5.孟母三遷
その後も天界エリアやスワン・ヒルのこと、さらにレイカのことを探したが、手がかりはない。王宮図書館にでも行けば何か探れるかもしれないが、レベルの低い僕には王宮への出入りなどできない。
天界エリアは流星騎士団でも突破できない
でも考えれば、そこに到達しているレイカは只者ではない。彼女のステータスは、召喚獣の僕に見ることは出来ないが、無双レベルなのは間違いないだろう。
なんとかレベルを上げて、行動範囲を広げて情報を得られないものか。
ところでみんなは、どうやってレベルを上げているのだろう。攻略サイトもないので、全く進まない。
無理して、ダンジョンに挑んでも門前払い状態だ。難問を解こうとして歯が立たず、どうしたら学力が上がるのかわからない、リアルの自分と同じだ。
自分を高めるには、良い師、良い友人に出会い、そういう人が集まる場(環境)に自分を置かなければならない、
それには、情報、財力、あるいは持って産まれた家柄も必要だろう。いわゆる親ガチャ。
僕にはそれら全てがなく、王都の下町でくすぶっている。周りはへっぽこプレイヤーばかり、たまに城外に出てスライムのニ三匹でも倒せば、その日の生活はできる。
こうした現実逃避できるゲーム世界での、ぬるま湯生活に甘んじて、ゴンゾーのように飲んだくれたり。モブキャラの女の子にちょっかいを出す者も多く、賢いやつはいない。
そんな僕も、人のことは言えない。
なす
馬に乗って颯爽と闊歩する王宮直属の近衛兵、流星騎士団だ。
先頭には王の右腕とも称される、壮年で威風堂々とした団長のシンド・ボルグ、その後ろには副団長の美人剣士で名高いミュール、ほか数人の騎馬隊の青年もイカスやつばかり。

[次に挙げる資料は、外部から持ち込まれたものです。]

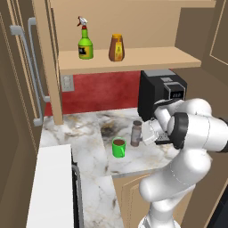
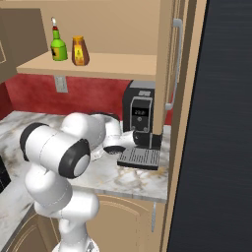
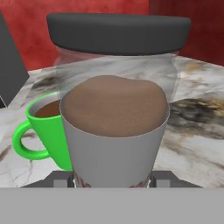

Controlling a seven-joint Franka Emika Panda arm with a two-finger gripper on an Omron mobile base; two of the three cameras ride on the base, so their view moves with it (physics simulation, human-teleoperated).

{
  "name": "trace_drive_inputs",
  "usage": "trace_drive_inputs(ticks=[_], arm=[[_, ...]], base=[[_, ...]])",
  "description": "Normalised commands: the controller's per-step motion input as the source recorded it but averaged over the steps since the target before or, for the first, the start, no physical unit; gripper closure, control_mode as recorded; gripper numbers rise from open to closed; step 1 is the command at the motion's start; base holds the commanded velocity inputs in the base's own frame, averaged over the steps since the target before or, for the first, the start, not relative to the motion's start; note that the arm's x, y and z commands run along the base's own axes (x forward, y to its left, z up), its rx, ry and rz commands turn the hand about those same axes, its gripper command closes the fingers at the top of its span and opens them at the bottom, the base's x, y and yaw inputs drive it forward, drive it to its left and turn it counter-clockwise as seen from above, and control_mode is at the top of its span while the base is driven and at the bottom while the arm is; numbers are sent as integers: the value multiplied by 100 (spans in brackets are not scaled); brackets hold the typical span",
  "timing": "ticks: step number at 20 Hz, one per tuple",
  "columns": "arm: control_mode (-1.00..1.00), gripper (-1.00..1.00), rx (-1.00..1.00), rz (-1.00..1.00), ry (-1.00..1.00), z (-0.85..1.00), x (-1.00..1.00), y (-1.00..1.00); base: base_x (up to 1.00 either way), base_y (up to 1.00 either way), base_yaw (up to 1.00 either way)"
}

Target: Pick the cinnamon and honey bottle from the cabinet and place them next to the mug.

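The cinnamon (image 1: 136, 132) is a slim grey-brown jar with a dark cap. It stands upright just right of the green mug (image 1: 119, 147) on the marble counter. My gripper (image 1: 143, 136) is shut on it from the right. In the hand view the cinnamon (image 3: 114, 118) is close up between my fingertips (image 3: 58, 180), with the mug (image 3: 43, 131) of brown liquid close behind on its left. The amber honey bottle (image 1: 116, 47) (image 2: 80, 51) stands on the shelf of the open tan cabinet (image 1: 147, 59).
A green spray bottle (image 1: 85, 44) (image 2: 58, 46) stands left of the honey bottle on the shelf. A black coffee machine (image 1: 161, 91) (image 2: 141, 114) sits on the counter behind my hand. A red backsplash (image 1: 102, 91) runs under the shelf.
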Motion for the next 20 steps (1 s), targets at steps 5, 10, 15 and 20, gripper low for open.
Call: trace_drive_inputs(ticks=[5,10,15,20], arm=[[-100,100,0,1,0,-10,0,5],[-100,100,0,0,0,-10,-1,3],[-100,100,0,0,0,-7,-8,0],[-100,100,0,1,0,-10,-3,1]], base=[[0,0,0],[0,0,0],[0,0,0],[0,0,0]])
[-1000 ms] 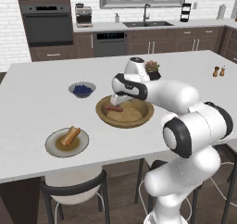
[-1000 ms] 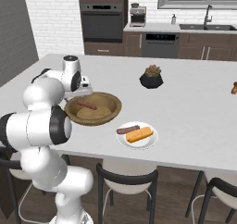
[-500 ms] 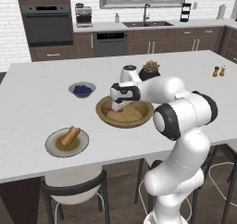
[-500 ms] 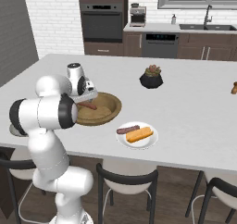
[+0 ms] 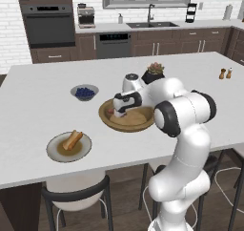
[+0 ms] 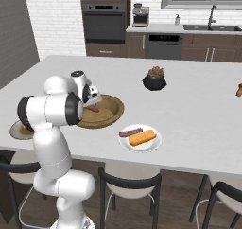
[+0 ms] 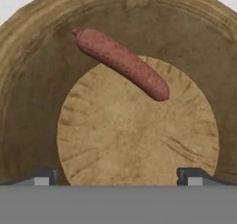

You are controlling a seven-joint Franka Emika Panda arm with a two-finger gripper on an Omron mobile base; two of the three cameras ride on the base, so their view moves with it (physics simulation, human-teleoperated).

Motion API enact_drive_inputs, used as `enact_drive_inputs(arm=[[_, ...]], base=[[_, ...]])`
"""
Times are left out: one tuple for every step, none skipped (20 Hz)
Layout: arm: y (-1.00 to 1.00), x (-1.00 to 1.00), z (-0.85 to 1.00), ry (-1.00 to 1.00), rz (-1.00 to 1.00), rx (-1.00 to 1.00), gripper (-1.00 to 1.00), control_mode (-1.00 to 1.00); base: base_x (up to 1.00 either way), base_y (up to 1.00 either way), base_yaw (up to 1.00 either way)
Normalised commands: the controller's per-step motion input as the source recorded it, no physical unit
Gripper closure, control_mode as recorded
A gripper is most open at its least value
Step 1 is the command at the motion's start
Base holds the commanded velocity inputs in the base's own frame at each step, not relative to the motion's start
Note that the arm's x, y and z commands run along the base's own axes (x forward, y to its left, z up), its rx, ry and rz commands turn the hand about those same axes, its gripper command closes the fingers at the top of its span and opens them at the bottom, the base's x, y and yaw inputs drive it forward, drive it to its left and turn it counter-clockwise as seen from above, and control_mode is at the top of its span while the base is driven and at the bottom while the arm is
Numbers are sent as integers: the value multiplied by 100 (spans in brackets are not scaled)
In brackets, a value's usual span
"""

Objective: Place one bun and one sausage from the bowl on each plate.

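The wooden bowl (image 5: 138, 124) (image 6: 115, 110) sits mid-counter with one reddish sausage (image 7: 121, 63) (image 6: 92, 108) lying on its far slope. My gripper (image 5: 117, 111) (image 6: 92, 99) (image 7: 118, 177) hangs low over the bowl (image 7: 28, 102), open, nothing between its fingertips (image 7: 44, 177); the sausage lies ahead of them, untouched. The white plate (image 6: 156, 144) carries a sausage (image 6: 131, 132) and a bun (image 6: 142, 137). On the grey-rimmed olive plate (image 5: 53, 151) (image 6: 17, 131) lies a bun (image 5: 72, 140); my arm partly covers this plate in the right base view.
A grey bowl of blue berries (image 5: 85, 91) stands left of the wooden bowl and a black pot with a succulent (image 5: 153, 73) (image 6: 155, 79) behind it. Two small shakers (image 5: 225, 74) stand far right. Stools line the near counter edge.
The hand has swung in and come down over the wooden bowl, closer to the sausage. Its jaws have stayed open. Plates and food have not moved.
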Motion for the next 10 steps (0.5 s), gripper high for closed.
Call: enact_drive_inputs(arm=[[0, 58, -25, 3, 0, -4, -100, -100], [0, 55, -22, 5, 0, -3, -100, -100], [0, 58, -18, 7, 0, -1, -100, -100], [0, 61, -16, 10, 0, 0, -100, -100], [0, 59, -16, 10, 0, 0, -100, -100], [0, 51, -18, 10, 0, 0, -100, -100], [0, 31, -29, 9, 0, -3, -100, -100], [4, 29, -34, 8, 0, -5, -100, -100], [6, 35, -36, 5, 0, -6, -100, -100], [6, 36, -33, 5, 0, -5, -100, -100]], base=[[0, 0, 0], [0, 0, 0], [0, 0, 0], [0, 0, 0], [0, 0, 0], [0, 0, 0], [0, 0, 0], [0, 0, 0], [0, 0, 0], [0, 0, 0]])
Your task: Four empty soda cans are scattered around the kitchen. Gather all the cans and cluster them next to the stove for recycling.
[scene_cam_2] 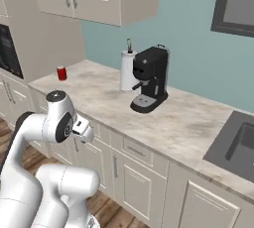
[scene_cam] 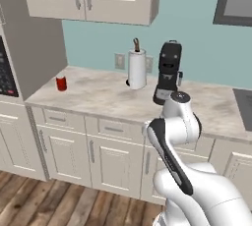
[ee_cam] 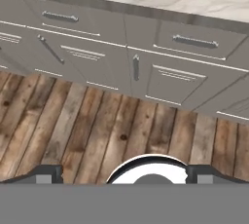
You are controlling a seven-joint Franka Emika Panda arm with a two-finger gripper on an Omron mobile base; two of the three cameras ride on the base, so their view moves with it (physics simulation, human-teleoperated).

鮮やかな衣装を着飾り、町の人たちが羨望の瞳で見つめる、もはやアイドルだ。
僕も見上げるだけ、人間の格が違うと言った方がいいのだろうか、近づくことさえ
あいつらも、僕と同じプレイヤーなのに。
………学校の僕と同じだ。
◇
その夜もレイカに召喚された。
そしていきなり、レイカの口からでたのは
「今日は、西の砂漠にいるサソリの化物。スコルピオンを狩りに行きましょう」
(えっ!……スコルピオンって………ええーー! )
こともなげに言うレイカ。
言うまでもなく、天啓山脈の関所を守るモンスター、王宮最強の騎士団が数十年かけても倒せない、ゲームバランス無視のチートだぞ!
狩りってレベルじやないぞ、生還なき犬死に特攻だぞ!
冷や汗ダラダラで固まっている僕に対し、レイカはピクニック気分で、お弁当のサンドイッチなどを準備している。
妖精が気の毒そうに僕を見ていた。
これは、半殺し……いや、絶対一回は死ぬパターンだ……
そんな僕に構わずレイカは、翼のある白馬、ペガサスにまたがり、モフモフの僕を抱え、西の砂漠に向かって空を駆けていく。
ちなみに、ペガサスは召喚獣ではなく、レイカが乗り物代わりに飼っている使役獣だ。言うまでもなく、超レア、幻の聖獣で、僕のエリア世界では王様ですら持っていない。
眼下に広がるスワンヒルの森を見下ろしながら
「今回の敵は、今のあなたでは倒せないから、途中から私が援護するわ。そろそろ、連携技を試してもいいしね」
確かにこれまで、僕は一人で戦わされていた。もうダメだといったときに、助けてくれる程度だ。
それが、連携技とは……僕も進歩したのだろうか。なんかカッコいいぞ。
ところで、これまで僕はレイカの本当の剣技を見たことがない。
レイカはいつも、ロングソードとダガーナイフを下げているが、僕の前でロングソードを使ったことがないのだ。
そこで今日の敵は、かの王宮最強の流星騎士団を全滅させるモンスターだ。
いよいよ、レイカの剣技を見られるチャンスだろう。
いかほどの能力があるのか。多分、僕は半殺しの目に合うだろうが、それなりの価値はある……そんなことを思うと、胸の奥がこそばゆくなり、なんだか興奮してくる。